Title: The Road Less Travelled

Author: Milliecake

Fandom: X-Men: First Class

Category: Angst/Adventure

Rating: T

Warnings: AU, bromance (new word of the month!) possibly slashy (I've been told) lots of spoilers for the end of the movie, including shameless dialogue theft

Disclaimer: Do not own, but if I did I'd make a sequel. And possibly make them do naughty things. For box office ratings.

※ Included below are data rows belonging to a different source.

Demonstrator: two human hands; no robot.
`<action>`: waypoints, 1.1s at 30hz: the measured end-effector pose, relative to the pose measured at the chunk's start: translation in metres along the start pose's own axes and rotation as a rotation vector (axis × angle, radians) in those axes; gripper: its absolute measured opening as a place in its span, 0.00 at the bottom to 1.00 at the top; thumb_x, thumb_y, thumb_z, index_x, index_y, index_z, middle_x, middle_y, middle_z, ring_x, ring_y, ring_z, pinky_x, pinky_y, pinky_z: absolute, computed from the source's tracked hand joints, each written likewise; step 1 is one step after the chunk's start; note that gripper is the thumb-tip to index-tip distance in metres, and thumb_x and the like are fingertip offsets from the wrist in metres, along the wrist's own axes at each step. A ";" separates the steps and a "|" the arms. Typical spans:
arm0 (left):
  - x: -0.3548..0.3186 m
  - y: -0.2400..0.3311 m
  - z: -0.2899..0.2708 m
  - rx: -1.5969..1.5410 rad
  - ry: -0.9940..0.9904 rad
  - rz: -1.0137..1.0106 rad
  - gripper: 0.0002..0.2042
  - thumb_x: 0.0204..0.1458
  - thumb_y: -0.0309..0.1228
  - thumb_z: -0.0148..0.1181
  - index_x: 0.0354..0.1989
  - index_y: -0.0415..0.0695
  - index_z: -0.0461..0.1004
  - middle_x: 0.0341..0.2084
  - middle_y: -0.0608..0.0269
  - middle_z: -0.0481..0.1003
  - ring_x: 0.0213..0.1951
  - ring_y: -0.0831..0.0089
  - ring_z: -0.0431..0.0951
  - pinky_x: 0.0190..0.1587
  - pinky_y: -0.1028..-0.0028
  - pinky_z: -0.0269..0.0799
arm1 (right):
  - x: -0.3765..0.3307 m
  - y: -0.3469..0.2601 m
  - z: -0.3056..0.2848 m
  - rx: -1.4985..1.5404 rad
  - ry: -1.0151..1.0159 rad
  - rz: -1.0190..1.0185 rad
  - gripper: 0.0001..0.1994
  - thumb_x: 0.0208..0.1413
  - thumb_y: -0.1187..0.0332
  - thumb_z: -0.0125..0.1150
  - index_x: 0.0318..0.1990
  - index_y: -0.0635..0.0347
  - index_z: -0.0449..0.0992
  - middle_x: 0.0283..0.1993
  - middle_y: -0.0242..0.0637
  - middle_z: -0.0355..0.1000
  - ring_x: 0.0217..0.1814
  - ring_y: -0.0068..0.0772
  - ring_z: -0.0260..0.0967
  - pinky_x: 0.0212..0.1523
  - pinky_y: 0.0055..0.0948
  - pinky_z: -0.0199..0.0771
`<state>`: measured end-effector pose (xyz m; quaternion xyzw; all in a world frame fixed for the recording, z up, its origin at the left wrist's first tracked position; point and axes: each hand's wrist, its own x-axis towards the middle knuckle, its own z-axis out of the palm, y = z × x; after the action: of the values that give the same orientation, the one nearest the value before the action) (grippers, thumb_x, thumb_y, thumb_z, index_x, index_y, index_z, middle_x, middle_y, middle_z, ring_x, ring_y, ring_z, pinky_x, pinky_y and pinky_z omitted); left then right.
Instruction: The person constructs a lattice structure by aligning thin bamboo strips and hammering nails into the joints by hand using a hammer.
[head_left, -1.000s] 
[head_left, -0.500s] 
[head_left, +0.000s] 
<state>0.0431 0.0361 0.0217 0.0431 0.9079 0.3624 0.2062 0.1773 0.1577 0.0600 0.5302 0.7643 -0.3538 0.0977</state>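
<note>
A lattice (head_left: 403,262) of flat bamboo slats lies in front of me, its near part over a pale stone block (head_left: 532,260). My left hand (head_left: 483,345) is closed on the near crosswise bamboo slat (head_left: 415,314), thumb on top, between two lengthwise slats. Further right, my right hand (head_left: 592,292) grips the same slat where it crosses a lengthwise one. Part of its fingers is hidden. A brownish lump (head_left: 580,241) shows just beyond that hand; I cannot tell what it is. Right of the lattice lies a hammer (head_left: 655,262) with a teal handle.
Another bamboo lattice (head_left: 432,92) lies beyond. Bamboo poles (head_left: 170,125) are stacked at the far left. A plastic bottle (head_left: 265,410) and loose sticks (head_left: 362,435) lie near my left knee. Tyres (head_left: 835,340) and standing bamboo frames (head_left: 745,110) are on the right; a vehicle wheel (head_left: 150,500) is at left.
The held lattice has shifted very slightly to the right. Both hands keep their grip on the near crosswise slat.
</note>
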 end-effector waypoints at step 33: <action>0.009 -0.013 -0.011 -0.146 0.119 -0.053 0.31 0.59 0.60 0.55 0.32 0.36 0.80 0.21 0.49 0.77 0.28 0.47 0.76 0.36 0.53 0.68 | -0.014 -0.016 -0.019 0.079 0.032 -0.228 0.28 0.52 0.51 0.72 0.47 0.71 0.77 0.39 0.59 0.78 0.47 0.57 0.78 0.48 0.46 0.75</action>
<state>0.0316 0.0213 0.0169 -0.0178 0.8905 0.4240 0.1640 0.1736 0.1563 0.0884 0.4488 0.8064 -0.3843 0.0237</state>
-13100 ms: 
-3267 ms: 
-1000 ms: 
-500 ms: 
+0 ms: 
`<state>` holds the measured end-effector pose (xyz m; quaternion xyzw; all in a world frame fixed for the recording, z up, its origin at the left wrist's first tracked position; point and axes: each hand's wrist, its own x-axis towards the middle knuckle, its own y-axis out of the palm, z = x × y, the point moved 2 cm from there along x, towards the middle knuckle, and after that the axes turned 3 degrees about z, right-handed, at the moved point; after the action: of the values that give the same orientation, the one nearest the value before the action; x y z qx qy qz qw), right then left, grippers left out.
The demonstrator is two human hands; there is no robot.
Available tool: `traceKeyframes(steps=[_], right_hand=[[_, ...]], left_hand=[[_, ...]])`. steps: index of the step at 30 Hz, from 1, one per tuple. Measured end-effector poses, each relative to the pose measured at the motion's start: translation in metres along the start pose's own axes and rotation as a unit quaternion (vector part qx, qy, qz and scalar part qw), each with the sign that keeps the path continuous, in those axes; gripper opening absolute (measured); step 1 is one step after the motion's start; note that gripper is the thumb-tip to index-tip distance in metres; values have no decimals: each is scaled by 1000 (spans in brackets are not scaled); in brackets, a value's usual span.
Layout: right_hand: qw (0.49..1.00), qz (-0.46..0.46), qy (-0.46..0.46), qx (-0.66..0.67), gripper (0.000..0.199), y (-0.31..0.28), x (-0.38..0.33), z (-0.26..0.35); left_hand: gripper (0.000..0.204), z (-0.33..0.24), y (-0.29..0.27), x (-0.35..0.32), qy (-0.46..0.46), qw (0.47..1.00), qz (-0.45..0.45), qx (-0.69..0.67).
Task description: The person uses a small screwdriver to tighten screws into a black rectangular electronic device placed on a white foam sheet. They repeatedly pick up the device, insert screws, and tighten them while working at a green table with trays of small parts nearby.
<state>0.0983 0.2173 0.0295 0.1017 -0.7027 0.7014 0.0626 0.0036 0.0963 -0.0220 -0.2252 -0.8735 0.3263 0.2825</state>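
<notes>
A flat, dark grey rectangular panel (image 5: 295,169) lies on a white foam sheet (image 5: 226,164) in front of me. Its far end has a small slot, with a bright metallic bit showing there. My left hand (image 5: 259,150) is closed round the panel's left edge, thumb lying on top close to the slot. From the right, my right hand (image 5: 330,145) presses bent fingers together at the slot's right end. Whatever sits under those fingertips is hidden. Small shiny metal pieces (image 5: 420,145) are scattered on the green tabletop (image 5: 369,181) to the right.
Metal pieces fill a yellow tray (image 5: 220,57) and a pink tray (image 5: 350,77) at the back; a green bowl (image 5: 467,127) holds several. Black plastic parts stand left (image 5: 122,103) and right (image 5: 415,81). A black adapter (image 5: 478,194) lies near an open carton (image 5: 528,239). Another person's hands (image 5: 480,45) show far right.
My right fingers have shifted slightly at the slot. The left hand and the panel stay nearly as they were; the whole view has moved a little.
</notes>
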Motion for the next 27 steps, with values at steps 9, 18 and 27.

Summary: What if Charles had been at Erik's side during the final confrontation with Shaw, would history be irrevocably changed?

Author's Notes: Currently this ends at, well, the end, as there's some other XFC stories I'd like to explore. XFC DvD and Blueray out in Sept!

OoOoO

Irrevocable, funereal silence. The solemn closing of a door. Then, bizarrely, laughter errupting from the one remaining source of thought.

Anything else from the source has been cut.